The final grade will be based on the labs, homework, two midterms, and the final exam with the weightings shown below.
While not given a specific weighting here, constructive participation, together with any in-class quizzes, will also effect your final letter grade. It is strongly recommended that you be an active participant in class.
Warning: If you do not plan to do substantially all of the homework assignments, then do not plan to pass. The only way to learn to program is to write programs. The homework assignments (and the labs) are designed to help you improve this skill.
To acheive an A-, you will need to earn an overall grade of 90. For a B-, you need an 80, etc.
First, note, the university has a general code of conduct policy that covers plagiarism, cheating, etc..
In addition, the Computer Science department has a policy on collaboration in programming courses. Cheating on exams, homework assignments and quizzes will not be tolerated and will be dealt with severely. If you cheat, you face a potential grade of F for this course and possible expulsion from the school. This policy is strictly enforced.
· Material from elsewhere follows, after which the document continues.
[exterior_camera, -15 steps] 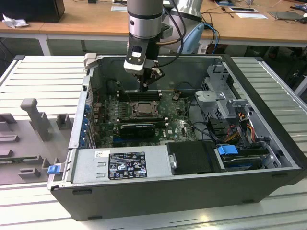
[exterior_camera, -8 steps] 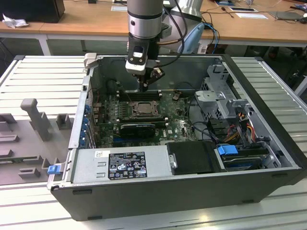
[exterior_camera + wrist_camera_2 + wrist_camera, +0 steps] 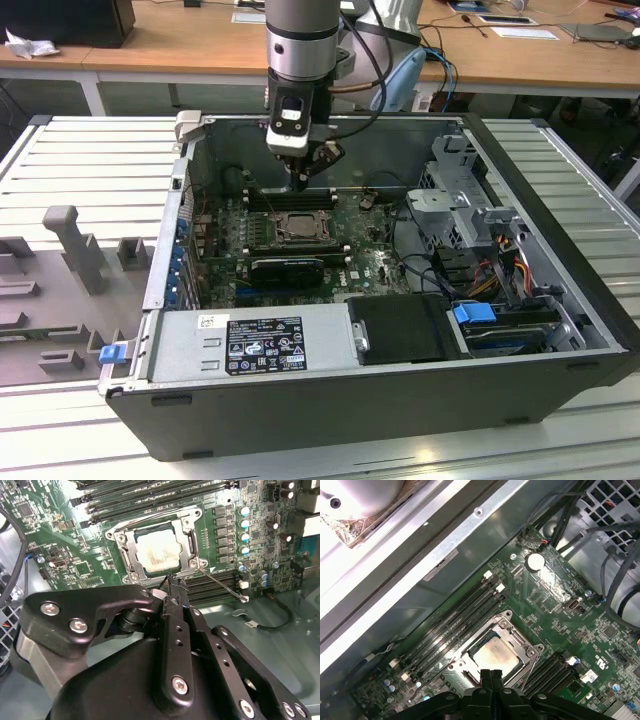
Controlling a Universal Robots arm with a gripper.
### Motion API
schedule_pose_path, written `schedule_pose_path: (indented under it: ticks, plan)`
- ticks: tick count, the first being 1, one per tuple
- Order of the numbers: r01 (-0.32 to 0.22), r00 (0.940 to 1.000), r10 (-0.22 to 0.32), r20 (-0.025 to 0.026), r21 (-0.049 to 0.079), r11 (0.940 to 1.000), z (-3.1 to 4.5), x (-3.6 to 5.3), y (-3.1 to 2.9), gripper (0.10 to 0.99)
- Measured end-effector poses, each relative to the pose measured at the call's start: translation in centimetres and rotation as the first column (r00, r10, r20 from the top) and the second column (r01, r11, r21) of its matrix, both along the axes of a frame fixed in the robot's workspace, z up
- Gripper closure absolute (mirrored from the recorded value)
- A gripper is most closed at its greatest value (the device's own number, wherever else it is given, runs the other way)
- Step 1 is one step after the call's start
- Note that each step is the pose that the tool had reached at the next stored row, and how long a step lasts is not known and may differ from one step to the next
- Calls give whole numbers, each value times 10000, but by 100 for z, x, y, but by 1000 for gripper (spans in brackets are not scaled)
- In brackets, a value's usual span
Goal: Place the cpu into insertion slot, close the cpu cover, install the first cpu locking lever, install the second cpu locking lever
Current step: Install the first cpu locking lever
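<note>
The cpu (image 3: 157, 554) lies in its socket on the green motherboard, its pale metallic top showing through the window of the cpu cover (image 3: 131, 547). The cover lies flat over it. The cpu (image 3: 492, 657) and cover (image 3: 521, 649) also appear in the first wrist view, and the cpu (image 3: 297, 228) in the exterior view. A thin metal locking lever (image 3: 222, 585) sticks out sideways from one socket corner, across the memory slots. My gripper (image 3: 175, 586) hangs just above the socket's edge near that corner, fingers pressed together with nothing between them. The gripper (image 3: 301, 185) is inside the open computer case.
The case's metal walls (image 3: 190, 150) surround the board. Memory slots (image 3: 455, 620) run beside the socket. A black power supply (image 3: 262, 345) and a drive cage (image 3: 465, 200) with loose cables stand nearby. A grey fixture (image 3: 70, 240) sits on the table at the exterior view's left.
</note>
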State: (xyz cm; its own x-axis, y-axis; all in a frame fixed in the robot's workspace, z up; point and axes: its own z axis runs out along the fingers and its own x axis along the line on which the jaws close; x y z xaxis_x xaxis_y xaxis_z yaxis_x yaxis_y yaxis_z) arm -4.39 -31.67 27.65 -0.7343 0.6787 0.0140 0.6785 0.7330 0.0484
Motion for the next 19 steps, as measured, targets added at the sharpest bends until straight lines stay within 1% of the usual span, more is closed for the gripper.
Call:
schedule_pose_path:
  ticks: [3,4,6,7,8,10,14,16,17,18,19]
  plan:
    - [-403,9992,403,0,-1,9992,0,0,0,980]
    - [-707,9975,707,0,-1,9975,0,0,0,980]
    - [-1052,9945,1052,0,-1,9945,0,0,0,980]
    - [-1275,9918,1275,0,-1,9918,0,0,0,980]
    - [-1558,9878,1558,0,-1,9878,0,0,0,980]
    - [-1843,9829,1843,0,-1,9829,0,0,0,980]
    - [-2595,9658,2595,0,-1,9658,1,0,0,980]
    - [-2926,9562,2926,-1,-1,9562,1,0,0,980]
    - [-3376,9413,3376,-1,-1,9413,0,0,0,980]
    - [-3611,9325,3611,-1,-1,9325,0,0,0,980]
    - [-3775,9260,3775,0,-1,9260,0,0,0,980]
You are encouraged to discuss the homework with others in the course; however, what you hand in MUST be your own work. So, for example, feel free to discuss what needs to be done on a particular programming assignment with a fellow student, but DO NOT write the program together or copy any portion of their code. You should help each other to debug code and correct errors, but DO NOT SIMPLY replace your incorrect statements with the correct statements from another person's code.
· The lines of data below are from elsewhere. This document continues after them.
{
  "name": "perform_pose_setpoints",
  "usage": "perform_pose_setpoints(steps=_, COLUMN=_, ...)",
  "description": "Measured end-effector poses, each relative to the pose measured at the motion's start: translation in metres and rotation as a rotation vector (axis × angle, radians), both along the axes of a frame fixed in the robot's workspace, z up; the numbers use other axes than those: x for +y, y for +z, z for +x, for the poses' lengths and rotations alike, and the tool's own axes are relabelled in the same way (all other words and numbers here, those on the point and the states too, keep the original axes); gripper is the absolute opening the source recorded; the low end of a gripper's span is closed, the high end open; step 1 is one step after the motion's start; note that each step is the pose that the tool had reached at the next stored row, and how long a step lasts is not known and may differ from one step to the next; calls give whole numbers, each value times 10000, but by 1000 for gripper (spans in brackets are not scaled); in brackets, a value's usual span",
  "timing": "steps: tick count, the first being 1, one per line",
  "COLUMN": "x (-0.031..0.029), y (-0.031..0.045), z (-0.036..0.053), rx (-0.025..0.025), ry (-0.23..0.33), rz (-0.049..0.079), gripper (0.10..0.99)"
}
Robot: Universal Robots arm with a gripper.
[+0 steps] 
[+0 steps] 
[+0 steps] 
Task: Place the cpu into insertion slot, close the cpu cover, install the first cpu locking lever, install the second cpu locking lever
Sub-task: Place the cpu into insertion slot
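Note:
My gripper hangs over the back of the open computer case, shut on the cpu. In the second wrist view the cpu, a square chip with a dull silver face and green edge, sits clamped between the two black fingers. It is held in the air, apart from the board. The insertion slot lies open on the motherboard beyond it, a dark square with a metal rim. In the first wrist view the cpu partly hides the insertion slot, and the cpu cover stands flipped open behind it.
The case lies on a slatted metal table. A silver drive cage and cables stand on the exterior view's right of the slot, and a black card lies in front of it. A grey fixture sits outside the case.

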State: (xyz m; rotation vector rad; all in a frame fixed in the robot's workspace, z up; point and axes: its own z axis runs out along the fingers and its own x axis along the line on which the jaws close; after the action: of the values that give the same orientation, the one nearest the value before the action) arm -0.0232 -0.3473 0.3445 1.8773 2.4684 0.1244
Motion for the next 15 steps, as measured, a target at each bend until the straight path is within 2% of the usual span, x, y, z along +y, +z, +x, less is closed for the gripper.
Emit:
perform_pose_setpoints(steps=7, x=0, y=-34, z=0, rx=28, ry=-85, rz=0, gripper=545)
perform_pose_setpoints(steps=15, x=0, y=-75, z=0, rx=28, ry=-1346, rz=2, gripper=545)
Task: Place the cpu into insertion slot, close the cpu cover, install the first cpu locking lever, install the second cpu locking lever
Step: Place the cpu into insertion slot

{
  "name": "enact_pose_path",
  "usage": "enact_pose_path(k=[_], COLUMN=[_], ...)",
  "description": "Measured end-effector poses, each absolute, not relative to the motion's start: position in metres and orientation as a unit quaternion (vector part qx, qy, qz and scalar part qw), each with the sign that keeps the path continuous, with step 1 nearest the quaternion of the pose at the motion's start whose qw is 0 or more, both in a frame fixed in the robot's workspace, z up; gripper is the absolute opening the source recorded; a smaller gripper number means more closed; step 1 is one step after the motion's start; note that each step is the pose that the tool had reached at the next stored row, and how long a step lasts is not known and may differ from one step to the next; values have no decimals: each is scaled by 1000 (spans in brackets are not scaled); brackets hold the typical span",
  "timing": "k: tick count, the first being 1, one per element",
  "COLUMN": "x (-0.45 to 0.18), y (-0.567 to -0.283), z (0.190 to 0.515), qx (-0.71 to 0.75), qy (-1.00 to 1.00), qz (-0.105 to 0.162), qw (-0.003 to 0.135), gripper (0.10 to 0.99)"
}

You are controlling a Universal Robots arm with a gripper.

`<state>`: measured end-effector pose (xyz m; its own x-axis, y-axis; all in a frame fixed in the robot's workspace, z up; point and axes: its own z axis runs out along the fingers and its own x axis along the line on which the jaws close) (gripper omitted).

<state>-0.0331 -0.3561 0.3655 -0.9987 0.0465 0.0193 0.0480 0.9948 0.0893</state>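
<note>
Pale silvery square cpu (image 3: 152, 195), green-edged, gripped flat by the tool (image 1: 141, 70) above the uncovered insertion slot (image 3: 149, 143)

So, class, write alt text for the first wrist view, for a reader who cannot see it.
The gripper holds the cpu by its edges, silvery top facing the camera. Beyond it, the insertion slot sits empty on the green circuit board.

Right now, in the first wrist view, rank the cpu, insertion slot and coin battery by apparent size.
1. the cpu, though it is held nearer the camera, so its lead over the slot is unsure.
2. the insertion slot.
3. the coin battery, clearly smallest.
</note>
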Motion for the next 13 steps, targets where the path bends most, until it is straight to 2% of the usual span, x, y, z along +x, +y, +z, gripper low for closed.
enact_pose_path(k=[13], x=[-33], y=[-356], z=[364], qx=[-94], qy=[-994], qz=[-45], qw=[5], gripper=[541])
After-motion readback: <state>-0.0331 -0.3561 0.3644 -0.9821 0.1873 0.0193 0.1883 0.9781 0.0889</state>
We use a program that can take the submitted code from all students in the course, compare every line of every program for exact copies or for "logical" copies, and print out and display all instances of similar code. From this information it is easy to determine if anyone has broken the rules on collaboration.
Exams are closed book, no notes and no calculator. Exams are not curved. About half the exam is based on writing code and the rest on short answer questions that analyse code.
Homework has a due date and an "accepted until" date. Homework submitted after the due date will be penalized by 5% for one day, 10% for two days, 20% for three days, 40% for four days and 80% for five days. After that it receives a zero.
Your lab grade counts for 10% of the course grade; it can mean the difference between getting an A or B, or between passing and failing.
Labs are to be done during the lab. If you cannot complete the lab in that time, you are permitted to complete it by the end of the weekend. Note that NYU Classes will show the "due date" as Friday night. This is to encourage you to get it done promptly, ideally in lab. It does not, however, imply any penalty if you do happen to need the weekend to finish up.
Hopefully, your lab will be checked off during the lab by one of the lab instructors. In that case, you will receive full credit for the lab. However, you still must submit the lab on NYU Classes.
Submitting a lab without attending will not earn any points unless you have made prior arrangements with you lecture instructor.